▶ _Your goal_: Your job is to copy every record exactly.

(Source records)
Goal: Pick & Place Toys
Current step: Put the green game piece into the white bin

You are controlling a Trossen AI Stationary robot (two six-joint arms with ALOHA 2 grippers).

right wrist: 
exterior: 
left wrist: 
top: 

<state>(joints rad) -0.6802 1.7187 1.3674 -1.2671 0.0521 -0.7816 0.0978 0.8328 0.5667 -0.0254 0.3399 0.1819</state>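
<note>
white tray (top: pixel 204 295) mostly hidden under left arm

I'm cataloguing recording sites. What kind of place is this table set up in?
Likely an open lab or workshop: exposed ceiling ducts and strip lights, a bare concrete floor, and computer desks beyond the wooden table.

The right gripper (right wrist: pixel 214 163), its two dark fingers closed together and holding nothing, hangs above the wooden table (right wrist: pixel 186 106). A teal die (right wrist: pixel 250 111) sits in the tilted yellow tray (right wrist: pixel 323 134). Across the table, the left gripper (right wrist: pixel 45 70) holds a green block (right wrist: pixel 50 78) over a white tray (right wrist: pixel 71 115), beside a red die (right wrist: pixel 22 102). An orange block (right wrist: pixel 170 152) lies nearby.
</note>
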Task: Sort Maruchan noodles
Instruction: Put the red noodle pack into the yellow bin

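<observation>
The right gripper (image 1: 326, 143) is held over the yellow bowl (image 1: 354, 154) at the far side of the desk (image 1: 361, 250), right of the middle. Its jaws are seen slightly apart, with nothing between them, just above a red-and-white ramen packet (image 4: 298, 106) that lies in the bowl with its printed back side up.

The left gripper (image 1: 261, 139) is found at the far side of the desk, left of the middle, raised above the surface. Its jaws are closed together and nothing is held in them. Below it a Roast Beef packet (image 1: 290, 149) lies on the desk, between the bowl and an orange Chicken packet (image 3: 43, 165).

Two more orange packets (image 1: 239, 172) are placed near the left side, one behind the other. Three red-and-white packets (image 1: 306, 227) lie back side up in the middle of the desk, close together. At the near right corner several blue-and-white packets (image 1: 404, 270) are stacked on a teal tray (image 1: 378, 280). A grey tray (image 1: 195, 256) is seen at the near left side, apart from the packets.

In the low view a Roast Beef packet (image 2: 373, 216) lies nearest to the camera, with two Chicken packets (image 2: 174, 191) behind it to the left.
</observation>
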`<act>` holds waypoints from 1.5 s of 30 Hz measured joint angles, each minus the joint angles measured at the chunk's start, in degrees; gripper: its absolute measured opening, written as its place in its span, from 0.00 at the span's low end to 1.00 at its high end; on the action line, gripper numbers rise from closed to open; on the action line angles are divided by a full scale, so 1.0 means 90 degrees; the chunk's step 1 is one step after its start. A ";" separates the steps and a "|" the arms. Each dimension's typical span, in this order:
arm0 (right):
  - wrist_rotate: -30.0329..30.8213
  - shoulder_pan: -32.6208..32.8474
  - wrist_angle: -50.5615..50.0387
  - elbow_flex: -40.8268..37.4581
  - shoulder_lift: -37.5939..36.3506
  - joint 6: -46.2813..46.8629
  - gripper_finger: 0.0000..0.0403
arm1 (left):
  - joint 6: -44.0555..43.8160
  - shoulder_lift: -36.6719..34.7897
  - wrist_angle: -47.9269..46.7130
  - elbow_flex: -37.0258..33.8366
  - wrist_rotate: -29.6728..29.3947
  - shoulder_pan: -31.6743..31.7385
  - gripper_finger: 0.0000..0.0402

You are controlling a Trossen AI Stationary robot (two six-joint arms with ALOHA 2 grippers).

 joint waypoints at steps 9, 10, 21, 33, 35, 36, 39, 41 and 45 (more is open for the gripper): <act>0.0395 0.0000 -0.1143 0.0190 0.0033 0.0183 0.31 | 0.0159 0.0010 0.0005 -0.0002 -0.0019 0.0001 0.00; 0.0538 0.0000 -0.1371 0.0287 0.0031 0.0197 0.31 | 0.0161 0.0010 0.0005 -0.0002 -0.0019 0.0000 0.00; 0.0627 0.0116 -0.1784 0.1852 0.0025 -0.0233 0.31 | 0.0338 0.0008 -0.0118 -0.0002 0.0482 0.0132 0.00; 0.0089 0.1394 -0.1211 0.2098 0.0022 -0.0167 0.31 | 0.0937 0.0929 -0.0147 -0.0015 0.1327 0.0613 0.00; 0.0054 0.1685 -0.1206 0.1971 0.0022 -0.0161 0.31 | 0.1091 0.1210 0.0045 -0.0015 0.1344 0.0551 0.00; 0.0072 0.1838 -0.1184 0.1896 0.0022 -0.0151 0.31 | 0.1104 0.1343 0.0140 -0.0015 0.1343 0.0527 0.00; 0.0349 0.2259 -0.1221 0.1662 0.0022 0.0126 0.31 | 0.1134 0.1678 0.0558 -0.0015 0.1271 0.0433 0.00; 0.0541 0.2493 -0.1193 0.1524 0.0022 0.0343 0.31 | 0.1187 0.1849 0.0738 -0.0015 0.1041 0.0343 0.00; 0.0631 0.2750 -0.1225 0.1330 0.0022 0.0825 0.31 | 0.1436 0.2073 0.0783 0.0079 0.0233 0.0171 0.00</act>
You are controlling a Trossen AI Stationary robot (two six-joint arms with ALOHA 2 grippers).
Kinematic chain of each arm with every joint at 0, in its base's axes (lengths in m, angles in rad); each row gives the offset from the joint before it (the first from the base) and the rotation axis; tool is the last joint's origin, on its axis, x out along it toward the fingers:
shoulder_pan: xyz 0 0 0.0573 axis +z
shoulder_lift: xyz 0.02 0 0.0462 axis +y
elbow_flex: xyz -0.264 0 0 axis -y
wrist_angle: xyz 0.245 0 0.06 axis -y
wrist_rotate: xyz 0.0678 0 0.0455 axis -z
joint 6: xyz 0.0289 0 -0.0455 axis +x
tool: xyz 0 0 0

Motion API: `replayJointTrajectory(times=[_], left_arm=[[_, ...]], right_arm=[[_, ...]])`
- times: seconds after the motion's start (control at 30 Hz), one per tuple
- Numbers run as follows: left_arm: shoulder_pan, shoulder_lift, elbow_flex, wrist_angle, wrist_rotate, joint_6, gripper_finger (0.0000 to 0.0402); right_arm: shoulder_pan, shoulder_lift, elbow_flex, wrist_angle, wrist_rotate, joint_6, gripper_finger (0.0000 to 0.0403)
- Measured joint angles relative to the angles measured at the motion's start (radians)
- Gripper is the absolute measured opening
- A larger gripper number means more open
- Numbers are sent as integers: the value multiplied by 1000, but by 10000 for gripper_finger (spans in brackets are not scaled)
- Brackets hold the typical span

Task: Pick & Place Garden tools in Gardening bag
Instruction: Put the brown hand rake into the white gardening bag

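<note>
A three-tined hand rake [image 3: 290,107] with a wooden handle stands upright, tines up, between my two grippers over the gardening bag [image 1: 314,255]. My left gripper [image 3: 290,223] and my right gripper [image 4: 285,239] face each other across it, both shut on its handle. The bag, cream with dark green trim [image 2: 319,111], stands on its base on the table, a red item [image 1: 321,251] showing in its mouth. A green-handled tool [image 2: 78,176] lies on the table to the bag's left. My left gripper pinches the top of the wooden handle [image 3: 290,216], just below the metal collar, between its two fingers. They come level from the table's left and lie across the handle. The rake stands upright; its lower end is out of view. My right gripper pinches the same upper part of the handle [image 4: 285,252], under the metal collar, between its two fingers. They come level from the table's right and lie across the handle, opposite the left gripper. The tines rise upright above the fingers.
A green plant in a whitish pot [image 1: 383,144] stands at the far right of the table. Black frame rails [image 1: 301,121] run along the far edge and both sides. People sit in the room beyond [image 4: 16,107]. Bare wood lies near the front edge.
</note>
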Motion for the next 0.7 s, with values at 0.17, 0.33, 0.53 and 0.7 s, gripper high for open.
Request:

▶ _Task response_:
Goal: Pick & Place Toys
Current step: Put the green game piece into the white bin

You are controlling a Trossen AI Stationary robot (two six-joint arms with ALOHA 2 grippers).

right wrist: 
exterior: 
left wrist: 
top: 

<state>(joints rad) -0.6802 1.7187 1.3674 -1.2671 0.0521 -0.7816 0.0978 0.8328 0.5667 -0.0254 0.3399 0.1819</state>
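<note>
white tray (top: pixel 204 295) mostly hidden under left arm

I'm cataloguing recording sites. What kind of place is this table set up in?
Likely an open lab or workshop: exposed ceiling ducts and strip lights, a bare concrete floor, and computer desks beyond the wooden table.

The right gripper (right wrist: pixel 214 163), its two dark fingers closed together and holding nothing, hangs above the wooden table (right wrist: pixel 186 106). A teal die (right wrist: pixel 250 111) sits in the tilted yellow tray (right wrist: pixel 323 134). Across the table, the left gripper (right wrist: pixel 45 70) holds a green block (right wrist: pixel 50 78) over a white tray (right wrist: pixel 71 115), beside a red die (right wrist: pixel 22 102). An orange block (right wrist: pixel 170 152) lies nearby.
</note>
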Task: Sort Maruchan noodles
Instruction: Put the red noodle pack into the yellow bin

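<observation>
The right gripper (image 1: 326, 143) is held over the yellow bowl (image 1: 354, 154) at the far side of the desk (image 1: 361, 250), right of the middle. Its jaws are seen slightly apart, with nothing between them, just above a red-and-white ramen packet (image 4: 298, 106) that lies in the bowl with its printed back side up.

The left gripper (image 1: 261, 139) is found at the far side of the desk, left of the middle, raised above the surface. Its jaws are closed together and nothing is held in them. Below it a Roast Beef packet (image 1: 290, 149) lies on the desk, between the bowl and an orange Chicken packet (image 3: 43, 165).

Two more orange packets (image 1: 239, 172) are placed near the left side, one behind the other. Three red-and-white packets (image 1: 306, 227) lie back side up in the middle of the desk, close together. At the near right corner several blue-and-white packets (image 1: 404, 270) are stacked on a teal tray (image 1: 378, 280). A grey tray (image 1: 195, 256) is seen at the near left side, apart from the packets.

In the low view a Roast Beef packet (image 2: 373, 216) lies nearest to the camera, with two Chicken packets (image 2: 174, 191) behind it to the left.
</observation>
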`<act>` holds waypoints from 1.5 s of 30 Hz measured joint angles, each minus the joint angles measured at the chunk's start, in degrees; gripper: its absolute measured opening, written as its place in its span, from 0.00 at the span's low end to 1.00 at its high end; on the action line, gripper numbers rise from closed to open; on the action line angles are divided by a full scale, so 1.0 means 90 degrees; the chunk's step 1 is one step after its start. A ";" separates the steps and a "|" the arms. Each dimension's typical span, in this order:
arm0 (right):
  - wrist_rotate: -30.0329..30.8213
  - shoulder_pan: -32.6208..32.8474
  - wrist_angle: -50.5615..50.0387
  - elbow_flex: -40.8268..37.4581
  - shoulder_lift: -37.5939..36.3506
  - joint 6: -46.2813..46.8629
  - gripper_finger: 0.0000..0.0403
arm1 (left):
  - joint 6: -44.0555..43.8160
  - shoulder_lift: -36.6719..34.7897
  - wrist_angle: -47.9269..46.7130
  - elbow_flex: -37.0258..33.8366
  - wrist_rotate: -29.6728..29.3947
  - shoulder_pan: -31.6743..31.7385
  - gripper_finger: 0.0000..0.0402

You are controlling a Trossen AI Stationary robot (two six-joint arms with ALOHA 2 grippers).

 joint waypoints at steps 9, 10, 21, 33, 35, 36, 39, 41 and 45 (more is open for the gripper): <act>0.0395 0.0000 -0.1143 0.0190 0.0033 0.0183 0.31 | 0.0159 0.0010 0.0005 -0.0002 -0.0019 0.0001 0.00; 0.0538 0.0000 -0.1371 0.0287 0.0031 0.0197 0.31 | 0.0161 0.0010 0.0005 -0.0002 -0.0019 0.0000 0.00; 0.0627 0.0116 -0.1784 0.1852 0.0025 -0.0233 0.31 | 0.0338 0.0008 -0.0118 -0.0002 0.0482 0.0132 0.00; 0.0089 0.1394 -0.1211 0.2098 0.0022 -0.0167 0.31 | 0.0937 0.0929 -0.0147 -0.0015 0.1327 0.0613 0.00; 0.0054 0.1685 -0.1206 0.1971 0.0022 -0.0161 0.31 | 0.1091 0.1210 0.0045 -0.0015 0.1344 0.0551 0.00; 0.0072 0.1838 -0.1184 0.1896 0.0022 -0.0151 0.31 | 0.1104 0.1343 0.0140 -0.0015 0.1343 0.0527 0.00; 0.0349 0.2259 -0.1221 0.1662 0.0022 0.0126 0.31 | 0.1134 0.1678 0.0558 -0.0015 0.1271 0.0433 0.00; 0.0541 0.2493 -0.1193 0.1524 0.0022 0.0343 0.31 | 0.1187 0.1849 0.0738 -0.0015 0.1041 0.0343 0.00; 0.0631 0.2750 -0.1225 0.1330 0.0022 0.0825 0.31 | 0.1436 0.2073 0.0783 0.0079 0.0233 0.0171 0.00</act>
You are controlling a Trossen AI Stationary robot (two six-joint arms with ALOHA 2 grippers).
Kinematic chain of each arm with every joint at 0, in its base's axes (lengths in m, angles in rad); each row gives the offset from the joint before it (the first from the base) and the rotation axis; tool is the last joint's origin, on its axis, x out along it toward the fingers:
shoulder_pan: xyz 0 0 0.0573 axis +z
shoulder_lift: xyz 0.02 0 0.0462 axis +y
elbow_flex: xyz -0.264 0 0 axis -y
wrist_angle: xyz 0.245 0 0.06 axis -y
wrist_rotate: xyz 0.0678 0 0.0455 axis -z
joint 6: xyz 0.0289 0 -0.0455 axis +x
tool: xyz 0 0 0

Motion API: `replayJointTrajectory(times=[_], left_arm=[[_, ...]], right_arm=[[_, ...]])`
- times: seconds after the motion's start (control at 30 Hz), one per tuple
- Numbers run as follows: left_arm: shoulder_pan, shoulder_lift, elbow_flex, wrist_angle, wrist_rotate, joint_6, gripper_finger (0.0000 to 0.0402); right_arm: shoulder_pan, shoulder_lift, elbow_flex, wrist_angle, wrist_rotate, joint_6, gripper_finger (0.0000 to 0.0403)
- Measured joint angles relative to the angles measured at the motion's start (radians)
- Gripper is the absolute measured opening
- A larger gripper number means more open
- Numbers are sent as integers: the value multiplied by 1000, but by 10000 for gripper_finger (spans in brackets are not scaled)
- Brackets hold the typical span

Task: Pick & Place Garden tools in Gardening bag
Instruction: Put the brown hand rake into the white gardening bag

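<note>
A three-tined hand rake [image 3: 290,107] with a wooden handle stands upright, tines up, between my two grippers over the gardening bag [image 1: 314,255]. My left gripper [image 3: 290,223] and my right gripper [image 4: 285,239] face each other across it, both shut on its handle. The bag, cream with dark green trim [image 2: 319,111], stands on its base on the table, a red item [image 1: 321,251] showing in its mouth. A green-handled tool [image 2: 78,176] lies on the table to the bag's left. My left gripper pinches the top of the wooden handle [image 3: 290,216], just below the metal collar, between its two fingers. They come level from the table's left and lie across the handle. The rake stands upright; its lower end is out of view. My right gripper pinches the same upper part of the handle [image 4: 285,252], under the metal collar, between its two fingers. They come level from the table's right and lie across the handle, opposite the left gripper. The tines rise upright above the fingers.
A green plant in a whitish pot [image 1: 383,144] stands at the far right of the table. Black frame rails [image 1: 301,121] run along the far edge and both sides. People sit in the room beyond [image 4: 16,107]. Bare wood lies near the front edge.
</note>
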Motion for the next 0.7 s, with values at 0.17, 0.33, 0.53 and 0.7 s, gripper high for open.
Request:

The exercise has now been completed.